Political allegiance has traditionally been created by appealing to people through the issues they care about. But it could be that merchandising, either goods or services, is one another way of securing that ‘brand loyalty’. Community Aid Abroad (now Oxfam Australia) has done it successfully for years through its shops. The NRMA always advocated for better roads but it gained a big membership by providing members with roadside assistance, and turned into a major business by selling insurance.

NRMA is an interesting example. When it became a listed company, its purpose changed from member service and advocacy to making a profit. The word used for this process – demutualisation – says it all, really. It’s what happens when people who come together for the common good are seduced by neoliberalism. It’s a cautionary tale for progressives intent on empire building.

Big powerful campaigns can still be run by volunteers and local groups. Look no further than Lock the Gate. Their work is an example of a ‘single-issue’ campaign that has within it a raft of complementary ideological positions: protecting land and water from desecration by mining, standing up to the power of corporations. It is a rejection of the position that makes profit a governing principle. It puts faith in community action. It backs the rights of traditional owners. It rejects fossil fuels as a future energy source. Perhaps most of all, it believes politicians should listen to the people. This allows Lock the Gate to confront governments and gas and mining companies on a broad flank. People get angry for a host of reasons, and that is always better than one. They also organise in a variety of ways: local groups, protests, blockades, doorknocking, petitions, sit-ins at MPs offices, email, Twitter and alerting people to urgent developments via SMS. Lock the Gate is primarily on-the-ground, has a skeleton staff but an army of dedicated volunteers. There are more than two hundred and fifty groups around the country.

It is largely because of the work of Lock the Gate that during 2014 and 2015 the New South Wales Government cancelled or bought back many coal-seam gas licences, reducing the amount of the state available to be mined from 60 per cent to 9 per cent.

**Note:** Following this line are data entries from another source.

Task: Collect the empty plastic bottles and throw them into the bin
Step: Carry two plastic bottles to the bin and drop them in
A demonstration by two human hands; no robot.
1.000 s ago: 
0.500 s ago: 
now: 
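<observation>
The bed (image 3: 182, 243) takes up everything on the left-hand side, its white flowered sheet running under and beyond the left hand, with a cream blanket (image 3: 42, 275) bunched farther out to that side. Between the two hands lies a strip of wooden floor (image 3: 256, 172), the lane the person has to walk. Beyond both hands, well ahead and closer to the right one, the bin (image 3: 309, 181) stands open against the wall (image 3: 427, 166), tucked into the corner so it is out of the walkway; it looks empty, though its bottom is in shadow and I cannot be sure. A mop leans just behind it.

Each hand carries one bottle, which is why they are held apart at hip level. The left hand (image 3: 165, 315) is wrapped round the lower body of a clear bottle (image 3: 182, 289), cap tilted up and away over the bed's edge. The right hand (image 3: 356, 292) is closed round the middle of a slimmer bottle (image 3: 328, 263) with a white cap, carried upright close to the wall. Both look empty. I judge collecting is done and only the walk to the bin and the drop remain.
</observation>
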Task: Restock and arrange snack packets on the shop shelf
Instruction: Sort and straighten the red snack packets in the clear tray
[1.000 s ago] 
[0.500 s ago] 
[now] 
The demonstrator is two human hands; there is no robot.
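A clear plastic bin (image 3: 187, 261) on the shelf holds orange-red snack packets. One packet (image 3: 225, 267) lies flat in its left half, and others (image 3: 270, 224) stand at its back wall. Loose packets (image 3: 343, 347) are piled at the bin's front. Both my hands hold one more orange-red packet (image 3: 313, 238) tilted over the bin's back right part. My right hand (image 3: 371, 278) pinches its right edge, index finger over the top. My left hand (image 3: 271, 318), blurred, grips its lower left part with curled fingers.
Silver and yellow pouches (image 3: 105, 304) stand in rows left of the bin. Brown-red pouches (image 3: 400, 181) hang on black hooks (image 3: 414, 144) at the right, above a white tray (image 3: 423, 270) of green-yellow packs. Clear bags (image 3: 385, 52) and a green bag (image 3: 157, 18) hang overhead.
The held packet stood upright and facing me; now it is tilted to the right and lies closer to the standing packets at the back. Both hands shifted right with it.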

But almost immediately the government then announced a strategic-release framework for issuing new licences, which may see many areas under threat again. Campaigners know the battle is not yet over.

In Northern NSW, Metgasco, which had its licence at Bentley, near Lismore, cancelled in 2014, successfully challenged the NSW Government and is planning to resume operations. The long-running Bentley protest spawned Knitting Nannas, older women who took their knitting so they had something to do while they sat on their camp chairs for hours, days, weeks. They’ve become icons of the movement. Dressed in yellow, they are there at every protest, clocking up thousands of kilometres as they travel to support other communities. These women are hardly radicals but their attitude is reminiscent of an old rallying cry: ‘We will not be moved.’